YOUR OBJECTIVE
Could you write out the listing below again, exactly?

INFORMATION SUPPLIED

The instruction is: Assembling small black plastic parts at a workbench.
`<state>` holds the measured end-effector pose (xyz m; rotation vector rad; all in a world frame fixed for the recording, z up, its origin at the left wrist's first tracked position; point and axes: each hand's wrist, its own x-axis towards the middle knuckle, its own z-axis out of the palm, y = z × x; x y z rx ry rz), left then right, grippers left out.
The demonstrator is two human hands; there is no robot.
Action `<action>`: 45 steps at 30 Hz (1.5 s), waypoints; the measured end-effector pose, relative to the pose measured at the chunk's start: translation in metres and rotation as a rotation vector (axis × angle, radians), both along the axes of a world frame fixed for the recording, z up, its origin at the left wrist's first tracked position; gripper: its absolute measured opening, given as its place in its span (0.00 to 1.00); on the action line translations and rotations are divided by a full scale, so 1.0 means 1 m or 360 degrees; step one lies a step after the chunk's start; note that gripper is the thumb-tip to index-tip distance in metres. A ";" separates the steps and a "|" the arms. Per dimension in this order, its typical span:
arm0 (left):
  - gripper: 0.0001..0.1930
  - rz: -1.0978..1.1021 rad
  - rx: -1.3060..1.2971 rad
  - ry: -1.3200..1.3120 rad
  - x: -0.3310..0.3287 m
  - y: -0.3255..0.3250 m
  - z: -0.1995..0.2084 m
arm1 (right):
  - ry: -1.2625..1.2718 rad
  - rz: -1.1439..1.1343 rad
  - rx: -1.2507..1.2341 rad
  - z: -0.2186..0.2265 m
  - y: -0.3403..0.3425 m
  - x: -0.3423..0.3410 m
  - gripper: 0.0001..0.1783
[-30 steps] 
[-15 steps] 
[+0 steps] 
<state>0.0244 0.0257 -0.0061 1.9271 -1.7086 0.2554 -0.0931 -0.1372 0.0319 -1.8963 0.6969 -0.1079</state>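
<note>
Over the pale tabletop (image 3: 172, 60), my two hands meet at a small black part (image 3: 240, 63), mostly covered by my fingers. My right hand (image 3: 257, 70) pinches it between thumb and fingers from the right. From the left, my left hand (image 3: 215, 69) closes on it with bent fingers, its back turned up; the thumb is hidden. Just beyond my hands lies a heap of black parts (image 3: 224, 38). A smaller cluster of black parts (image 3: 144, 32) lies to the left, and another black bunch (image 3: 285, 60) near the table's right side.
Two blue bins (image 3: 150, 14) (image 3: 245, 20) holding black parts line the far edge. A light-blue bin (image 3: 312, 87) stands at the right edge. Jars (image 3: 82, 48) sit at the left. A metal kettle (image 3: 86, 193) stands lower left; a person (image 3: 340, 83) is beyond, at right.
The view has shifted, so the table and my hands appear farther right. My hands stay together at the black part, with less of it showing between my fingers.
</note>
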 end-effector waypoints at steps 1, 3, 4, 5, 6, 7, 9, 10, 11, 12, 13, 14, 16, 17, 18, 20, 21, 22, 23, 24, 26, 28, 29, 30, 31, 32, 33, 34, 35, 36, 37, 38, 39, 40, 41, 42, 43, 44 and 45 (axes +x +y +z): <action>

FINISHED TASK
The instruction is: Assembling small black plastic parts at a workbench.
`<state>` holds the measured end-effector pose (xyz m; rotation vector rad; all in a world frame fixed for the recording, z up, its origin at the left wrist's first tracked position; point and axes: each hand's wrist, its own x-axis towards the middle knuckle, its own z-axis out of the palm, y = z × x; x y z rx ry rz), left then right, grippers left out.
The demonstrator is two human hands; there is no robot.
Action `<action>`: 45 steps at 30 Hz (1.5 s), waypoints; the measured end-effector pose, relative to the pose measured at the chunk's start: translation in metres and rotation as a rotation vector (axis × angle, radians), both along the axes of a world frame fixed for the recording, z up, its origin at the left wrist's first tracked position; gripper: its absolute measured opening, given as its place in its span (0.00 to 1.00); on the action line translations and rotations are divided by a full scale, so 1.0 means 1 m or 360 degrees; step one lies a step after the chunk's start; note that gripper is the thumb-tip to index-tip distance in metres. A ";" separates the steps and a "|" the arms. Per dimension in this order, its typical span:
arm0 (left):
  - gripper: 0.0001..0.1930
  - rz: -1.0978..1.1021 rad
  - rx: -1.3060..1.2971 rad
  - ry: -1.3200..1.3120 rad
  - x: -0.3310..0.3287 m
  - y: -0.3255..0.3250 m
  - z: -0.1995..0.2084 m
arm1 (right):
  - ry: -1.2625..1.2718 rad
  - rz: -1.1439..1.1343 rad
  - rx: -1.2507..1.2341 rad
  - z: -0.2186..0.2265 m
  - y: -0.3403..0.3425 m
  - x: -0.3423..0.3410 m
  - gripper: 0.0001..0.1783
[-30 steps] 
[-15 steps] 
[+0 steps] 
<state>0.0244 0.0257 -0.0061 1.9271 -1.7086 0.2554 -0.0931 -0.1372 0.0319 -1.8963 0.6969 -0.1079</state>
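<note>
Over the pale tabletop (image 3: 172, 60), my two hands meet at a small black part (image 3: 240, 63), mostly covered by my fingers. My right hand (image 3: 257, 70) pinches it between thumb and fingers from the right. From the left, my left hand (image 3: 215, 69) closes on it with bent fingers, its back turned up; the thumb is hidden. Just beyond my hands lies a heap of black parts (image 3: 224, 38). A smaller cluster of black parts (image 3: 144, 32) lies to the left, and another black bunch (image 3: 285, 60) near the table's right side.
Two blue bins (image 3: 150, 14) (image 3: 245, 20) holding black parts line the far edge. A light-blue bin (image 3: 312, 87) stands at the right edge. Jars (image 3: 82, 48) sit at the left. A metal kettle (image 3: 86, 193) stands lower left; a person (image 3: 340, 83) is beyond, at right.
The view has shifted, so the table and my hands appear farther right. My hands stay together at the black part, with less of it showing between my fingers.
</note>
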 end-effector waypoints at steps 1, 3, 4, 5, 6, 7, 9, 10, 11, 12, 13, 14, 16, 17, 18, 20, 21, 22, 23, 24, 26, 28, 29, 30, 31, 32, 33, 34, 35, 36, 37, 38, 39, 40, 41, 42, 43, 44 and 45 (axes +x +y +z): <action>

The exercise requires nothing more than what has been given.